Tras el triunfo de San Lorenzo ante Central Córdoba en el Nuevo Gasómetro, Damián Ayude fue consultado por el temperamento de Alexis Cuello, uno de los jugadores más intensos del plantel y protagonista de varios cruces durante el partido. Lejos de marcarle límites públicos, el entrenador eligió respaldarlo y puso en valor su perfil competitivo.
La banca de Ayude y el respaldo al temperamento
Consultado sobre si trabaja el aspecto emocional con el delantero, Ayude explicó: “No solo con Ale sino con todos los futbolistas intentamos dar una mano en la faceta que necesiten”, dejando en claro que el acompañamiento forma parte del día a día del grupo.
Luego fue todavía más contundente al describir al atacante: “Alexis es eso: coraje, corazón, fuego, ir, pelear… es su ADN y hay cosas que son difíciles de modificar”, destacó el entrenador, señalando las virtudes que Cuello le aporta al equipo.
Y cerró con una frase fuerte que resume su postura: “Lo queremos así como es, obviamente con los cuidados que tiene que tener en cuanto a su temperamento.

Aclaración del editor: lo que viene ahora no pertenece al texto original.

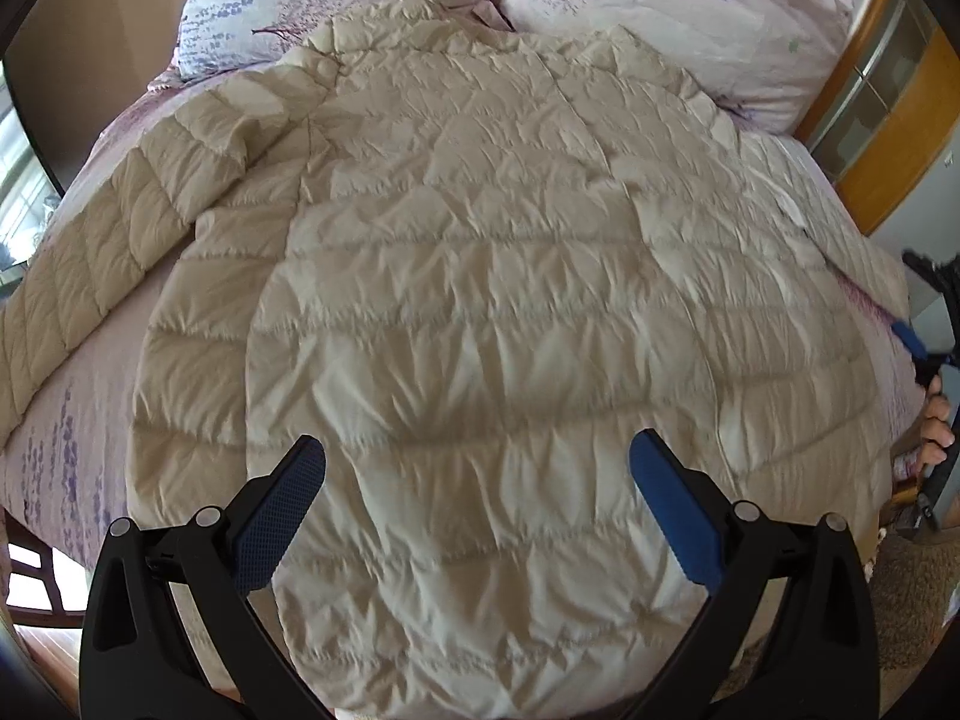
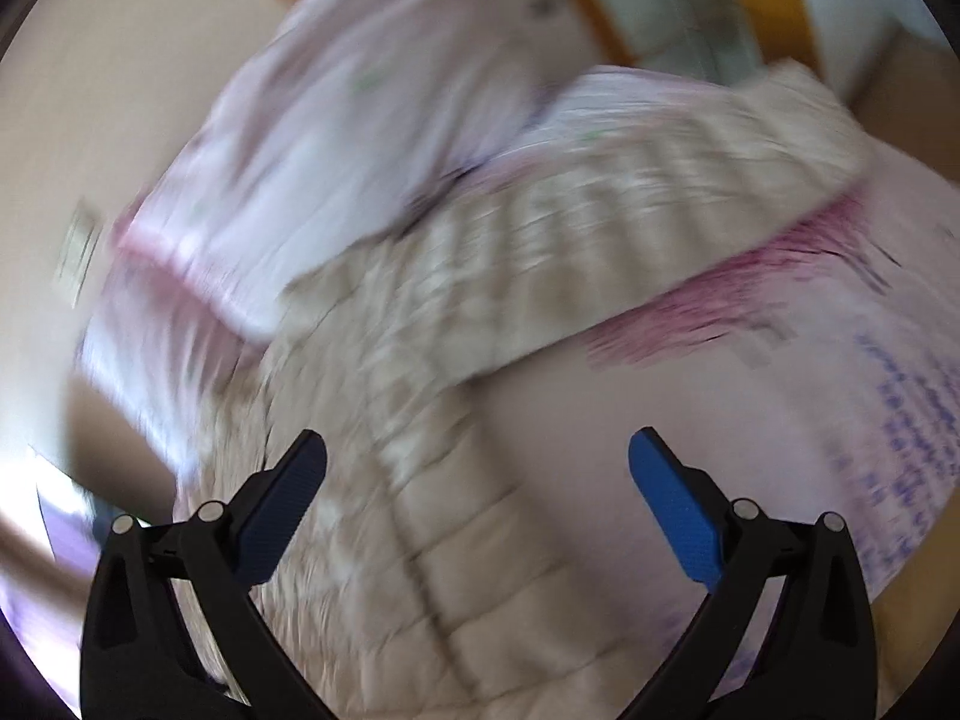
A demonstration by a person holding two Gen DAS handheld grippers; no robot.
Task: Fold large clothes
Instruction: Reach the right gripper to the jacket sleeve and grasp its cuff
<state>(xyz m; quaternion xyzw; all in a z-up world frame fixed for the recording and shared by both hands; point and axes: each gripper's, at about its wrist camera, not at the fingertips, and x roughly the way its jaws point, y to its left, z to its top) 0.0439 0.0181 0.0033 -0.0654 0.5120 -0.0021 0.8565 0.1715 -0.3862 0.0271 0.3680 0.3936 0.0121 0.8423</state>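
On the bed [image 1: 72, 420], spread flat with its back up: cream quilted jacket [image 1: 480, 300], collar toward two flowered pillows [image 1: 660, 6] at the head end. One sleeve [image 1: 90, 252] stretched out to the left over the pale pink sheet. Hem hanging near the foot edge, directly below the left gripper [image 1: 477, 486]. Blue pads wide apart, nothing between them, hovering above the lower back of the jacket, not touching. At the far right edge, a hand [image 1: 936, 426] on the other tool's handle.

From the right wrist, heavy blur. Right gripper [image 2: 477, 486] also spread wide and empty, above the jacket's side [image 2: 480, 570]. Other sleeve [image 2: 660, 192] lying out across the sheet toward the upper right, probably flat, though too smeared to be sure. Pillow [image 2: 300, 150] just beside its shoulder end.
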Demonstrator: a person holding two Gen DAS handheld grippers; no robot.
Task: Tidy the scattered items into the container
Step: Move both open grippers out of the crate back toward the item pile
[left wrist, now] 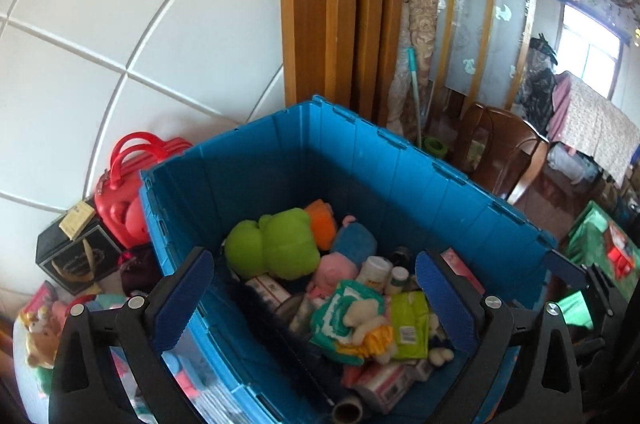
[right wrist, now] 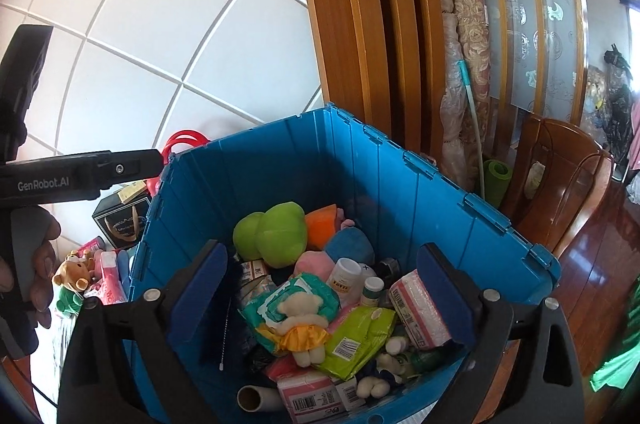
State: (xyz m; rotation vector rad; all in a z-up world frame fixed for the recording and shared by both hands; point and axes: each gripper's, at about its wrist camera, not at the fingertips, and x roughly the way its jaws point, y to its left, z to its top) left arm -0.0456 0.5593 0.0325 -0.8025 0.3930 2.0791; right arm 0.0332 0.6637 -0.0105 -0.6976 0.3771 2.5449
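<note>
Blue crate (right wrist: 400,183) heaped with toys, left tongs (left wrist: 316,298) and right tongs (right wrist: 322,292) angled down above it, both spread wide, empty.

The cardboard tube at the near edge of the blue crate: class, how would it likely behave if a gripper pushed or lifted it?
The cardboard tube lies on its side, so a push would probably roll it. Its open end shows thin hollow walls, so it is likely light and could crush under a hard squeeze. It rests among loose packets in the blue crate, which may stop it rolling.
</note>
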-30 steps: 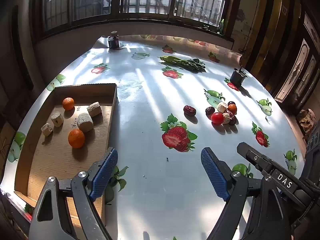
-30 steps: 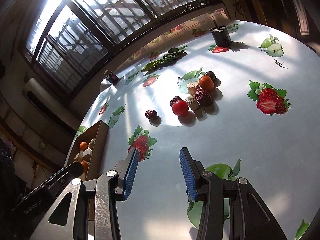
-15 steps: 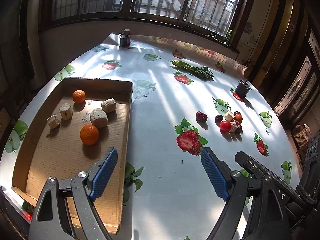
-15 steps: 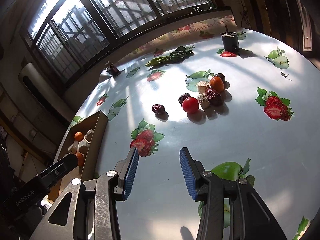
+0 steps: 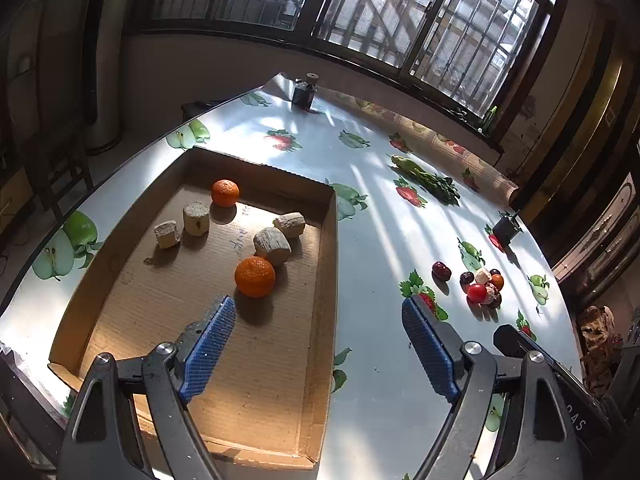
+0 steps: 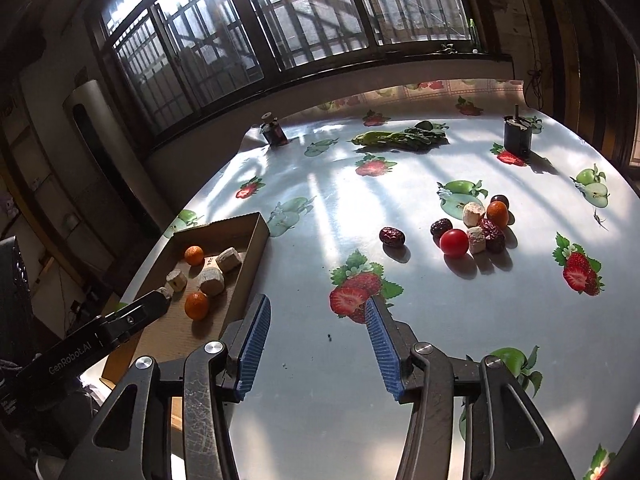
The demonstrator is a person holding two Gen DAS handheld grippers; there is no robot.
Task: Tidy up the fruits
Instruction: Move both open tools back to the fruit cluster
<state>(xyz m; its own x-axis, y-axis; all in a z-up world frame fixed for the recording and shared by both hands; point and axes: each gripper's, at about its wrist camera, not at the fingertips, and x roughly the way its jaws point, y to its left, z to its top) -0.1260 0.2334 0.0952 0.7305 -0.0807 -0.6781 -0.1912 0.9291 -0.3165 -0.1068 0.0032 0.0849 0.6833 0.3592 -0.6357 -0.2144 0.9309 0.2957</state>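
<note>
- A cardboard tray (image 5: pixel 328 264) lies at the left edge of the table (image 5: pixel 376 216), which is covered in a cloth printed with strawberries and apples.
- Inside the tray, toward its far end, sit two oranges: a smaller one (image 5: pixel 225 193) near the far wall and a bigger one (image 5: pixel 255 277) nearer the middle.
- Four pale, cork-like chunks lie between and beside them; one (image 5: pixel 272 241) touches the bigger orange.
- The left gripper (image 5: pixel 316 338) hangs over the tray's near right corner, its jaws spread wide with nothing between them; one blue pad (image 5: pixel 208 350) is above the cardboard, the other above the cloth.
- The right gripper (image 6: pixel 316 344) is over bare cloth just right of the tray; its jaws have just been opening and hold nothing.
- A single dark date (image 6: pixel 392 236) lies alone on the cloth, between the tray and the pile.
- Toward the right edge, a small pile is huddled together: a red tomato (image 6: pixel 454 243), more dates, two pale chunks, a small orange (image 6: pixel 497 214) and a dark round fruit, most touching.
- A bunch of leafy greens (image 6: pixel 400 139) lies near the far edge.
- A small dark container (image 6: pixel 517 135) stands at the far right corner, another (image 6: pixel 273 130) at the far left.
</note>
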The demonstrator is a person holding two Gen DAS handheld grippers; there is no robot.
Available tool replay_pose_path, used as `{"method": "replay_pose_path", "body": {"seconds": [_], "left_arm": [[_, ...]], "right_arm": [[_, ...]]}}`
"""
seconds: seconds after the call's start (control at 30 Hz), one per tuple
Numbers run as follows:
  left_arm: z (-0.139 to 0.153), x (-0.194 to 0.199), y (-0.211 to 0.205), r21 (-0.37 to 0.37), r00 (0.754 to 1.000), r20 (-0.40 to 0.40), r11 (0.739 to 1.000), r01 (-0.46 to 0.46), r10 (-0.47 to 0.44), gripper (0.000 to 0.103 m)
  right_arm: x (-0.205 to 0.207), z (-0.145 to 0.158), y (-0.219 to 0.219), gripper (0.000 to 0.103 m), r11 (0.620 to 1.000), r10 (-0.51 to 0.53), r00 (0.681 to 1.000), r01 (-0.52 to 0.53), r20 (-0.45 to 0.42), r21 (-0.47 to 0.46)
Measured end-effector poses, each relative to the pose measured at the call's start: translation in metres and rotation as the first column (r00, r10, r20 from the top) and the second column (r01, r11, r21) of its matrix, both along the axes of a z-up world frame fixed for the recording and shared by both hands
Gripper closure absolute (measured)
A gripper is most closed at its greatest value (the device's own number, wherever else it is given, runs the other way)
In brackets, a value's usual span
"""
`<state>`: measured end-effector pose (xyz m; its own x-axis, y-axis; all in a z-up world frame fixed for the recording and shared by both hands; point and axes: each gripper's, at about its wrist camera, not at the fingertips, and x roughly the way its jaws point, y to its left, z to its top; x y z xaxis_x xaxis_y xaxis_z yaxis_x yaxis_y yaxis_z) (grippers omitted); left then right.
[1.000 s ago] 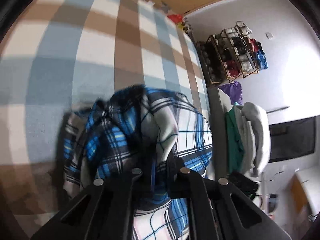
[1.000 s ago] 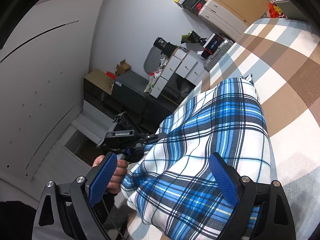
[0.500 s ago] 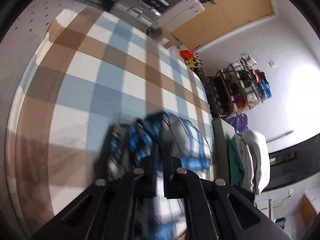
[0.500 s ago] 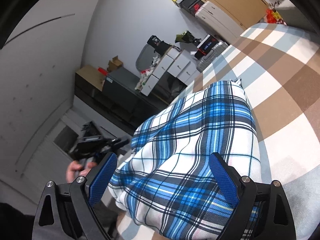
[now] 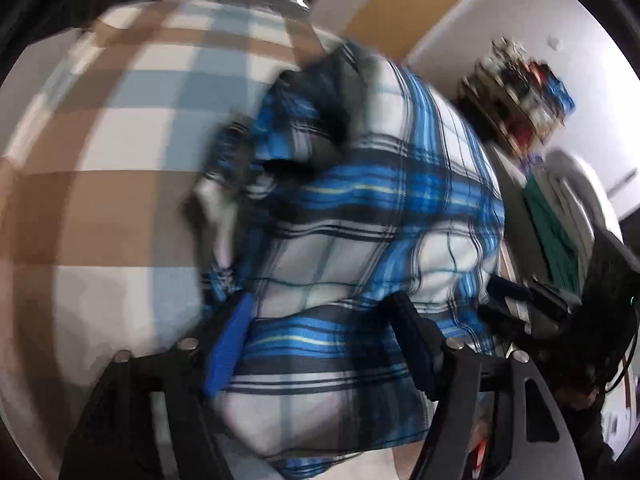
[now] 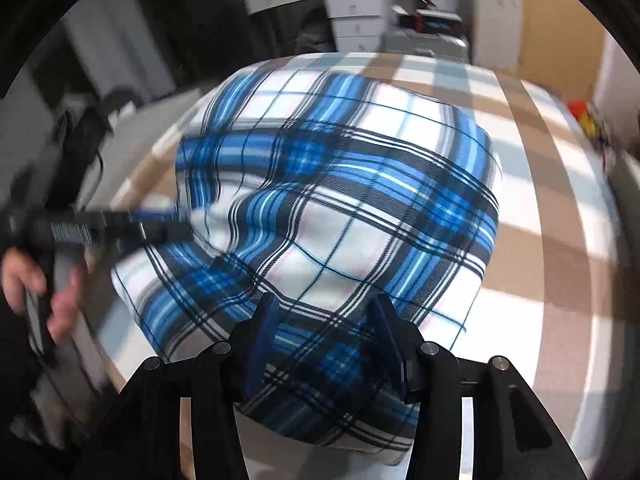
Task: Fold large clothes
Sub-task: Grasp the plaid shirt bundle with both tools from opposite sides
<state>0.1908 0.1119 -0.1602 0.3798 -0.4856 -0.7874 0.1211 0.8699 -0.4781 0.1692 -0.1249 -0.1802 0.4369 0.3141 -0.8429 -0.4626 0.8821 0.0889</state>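
Observation:
A blue, white and black plaid shirt (image 5: 360, 208) lies bunched on the checked bed cover (image 5: 100, 160). My left gripper (image 5: 320, 344) hovers low over its near part. Its jaws are opening, and cloth shows between the blue pads (image 5: 230, 344), which do not press on it. In the right wrist view the shirt (image 6: 340, 200) spreads flatter. My right gripper (image 6: 324, 340) stands over the shirt's near edge, jaws closing, with plaid cloth between the fingers (image 6: 260, 340). The left gripper (image 6: 120, 228) reaches in from the left, held by a hand (image 6: 24, 284). Both views are motion-blurred.
The bed cover (image 6: 560, 240) runs to the right and far side in brown, blue and white checks. A shoe rack (image 5: 520, 92) and a pile of green and white clothes (image 5: 560, 216) stand beside the bed. White drawers (image 6: 352, 12) are beyond its far end.
The left gripper, earlier shut on the shirt, has let go, opened and dropped closer. The right gripper rolled, tipped down over the shirt's near edge, and its wide jaws narrowed.

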Motion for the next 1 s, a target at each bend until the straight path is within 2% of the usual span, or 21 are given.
{"method": "replay_pose_path", "body": {"seconds": [0.07,0.13,0.17,0.2,0.23,0.3,0.37,0.43,0.47,0.5,0.53,0.6,0.67,0.73,0.8,0.87,0.9,1.0], "left_arm": [[0.002,0.002,0.003,0.003,1.0,-0.01,1.0,-0.008,0.008,0.042],[0.014,-0.003,0.005,0.014,1.0,0.01,0.999,-0.029,0.029,0.042],[0.024,-0.009,0.005,0.019,0.999,0.041,0.999,-0.026,0.025,0.042],[0.035,-0.018,0.003,0.024,0.996,0.078,0.999,-0.034,0.032,0.042],[0.043,-0.024,0.0,0.017,0.993,0.114,0.999,-0.031,0.029,0.042],[0.058,-0.036,-0.006,-0.021,0.982,0.187,1.0,0.012,-0.008,0.042],[0.059,-0.036,-0.015,-0.046,0.975,0.217,0.998,0.049,-0.038,0.042],[0.037,-0.028,-0.025,0.003,0.981,0.18,0.997,0.073,-0.073,0.042],[0.023,-0.025,-0.027,0.013,0.986,0.149,0.997,0.079,-0.08,0.042],[0.006,-0.02,-0.027,-0.003,0.99,0.106,0.996,0.092,-0.091,0.042],[-0.008,-0.018,-0.024,-0.026,0.993,0.085,0.996,0.086,-0.083,0.043],[-0.016,-0.021,-0.021,-0.032,0.989,0.129,0.996,0.081,-0.076,0.043],[-0.017,-0.022,-0.021,-0.013,0.986,0.138,0.996,0.092,-0.09,0.043],[-0.019,-0.021,-0.02,-0.02,0.986,0.141,0.996,0.089,-0.085,0.043],[-0.02,-0.018,-0.019,-0.026,0.987,0.138,0.996,0.084,-0.08,0.043],[-0.02,-0.021,-0.016,-0.049,0.989,0.132,0.996,0.077,-0.07,0.043],[-0.019,-0.031,-0.011,-0.064,0.99,0.124,0.995,0.071,-0.063,0.043],[-0.016,-0.026,0.0,-0.117,0.995,0.085,0.992,0.057,-0.047,0.042]], "right_arm": [[0.001,0.001,0.01,0.056,0.996,0.032,0.999,-0.035,-0.033,-0.085],[0.01,0.01,0.018,0.056,0.989,0.043,0.994,-0.057,-0.102,-0.138],[0.017,0.018,0.02,0.059,0.989,0.043,0.99,-0.062,-0.134,-0.137],[0.026,0.036,0.02,0.059,0.995,0.042,0.99,-0.054,-0.137,-0.084],[0.032,0.05,0.019,0.058,0.998,0.031,0.993,-0.037,-0.111,-0.046],[0.046,0.078,0.024,0.048,1.0,0.013,0.999,-0.014,-0.04,-0.027],[0.071,0.09,0.043,0.048,0.999,0.035,0.999,-0.035,-0.026,0.0],[0.1,0.082,0.068,0.051,0.998,0.046,0.996,-0.049,-0.082,-0.029],[0.115,0.071,0.084,0.058,0.996,0.047,0.992,-0.055,-0.114,-0.074],[0.127,0.059,0.1,0.072,0.991,0.063,0.987,-0.079,-0.15,-0.105],[0.135,0.047,0.112,0.077,0.986,0.075,0.981,-0.1,-0.181,-0.131],[0.146,0.021,0.134,0.08,0.967,0.077,0.972,-0.128,-0.223,-0.221],[0.153,-0.003,0.151,0.08,0.941,0.061,0.969,-0.135,-0.239,-0.309],[0.157,-0.01,0.154,0.08,0.94,0.034,0.971,-0.111,-0.235,-0.322],[0.166,-0.008,0.15,0.08,0.953,-0.007,0.963,-0.075,-0.268,-0.294],[0.171,0.004,0.136,0.082,0.978,-0.021,0.954,-0.042,-0.3,-0.203],[0.166,0.02,0.117,0.083,0.993,-0.027,0.957,-0.008,-0.287,-0.121],[0.134,0.056,0.068,0.079,0.999,-0.039,0.977,0.036,-0.209,-0.019]]}}
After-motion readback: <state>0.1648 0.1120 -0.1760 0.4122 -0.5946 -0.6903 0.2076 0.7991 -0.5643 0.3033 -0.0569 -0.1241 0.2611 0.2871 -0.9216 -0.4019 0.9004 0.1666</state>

Pero prefiero tenerlo siempre encendido y en cancha antes que no esté o que esté apagado”.
Cuello, el jugador más determinante de San Lorenzo
Más allá de su carácter dentro del campo, sus actuaciones y sus números respaldan el impacto de Cuello en este arranque de campeonato. El delantero lleva dos goles y dos asistencias, participando de manera directa en jugadas que terminaron siendo decisivas para el equipo.
Ante Gimnasia de Mendoza asistió a Diego Herazo para el gol del triunfo, mientras que frente a Central Córdoba volvió a ser determinante al dejar en el camino a su marcador y mandar el pase atrás para que Gregorio Rodríguez marque el 1-0 definitivo.
En total, Cuello fue protagonista directo en acciones que significaron los seis puntos que tiene San Lorenzo en el Apertura, consolidándose, sin lugar a dudas, como el futbolista más influyente del Ciclón en lo que va del año.
Clave en la remontada futbolística y anímica
Más allá de la amarilla recibida tras el cierre del primer tiempo y de algunos roces con rivales, Cuello volvió a asumir el protagonismo en el complemento. Además de la asistencia, estuvo cerca de ampliar la ventaja con un remate cruzado que pasó muy cerca del palo.
Con su energía, su entrega y su incidencia en el área rival, el delantero se transformó en una de las banderas del equipo de Ayude, que llega entonado al clásico de barrio ante Huracán, con dos triunfos consecutivos y un plantel que empieza a mostrar señales de crecimiento.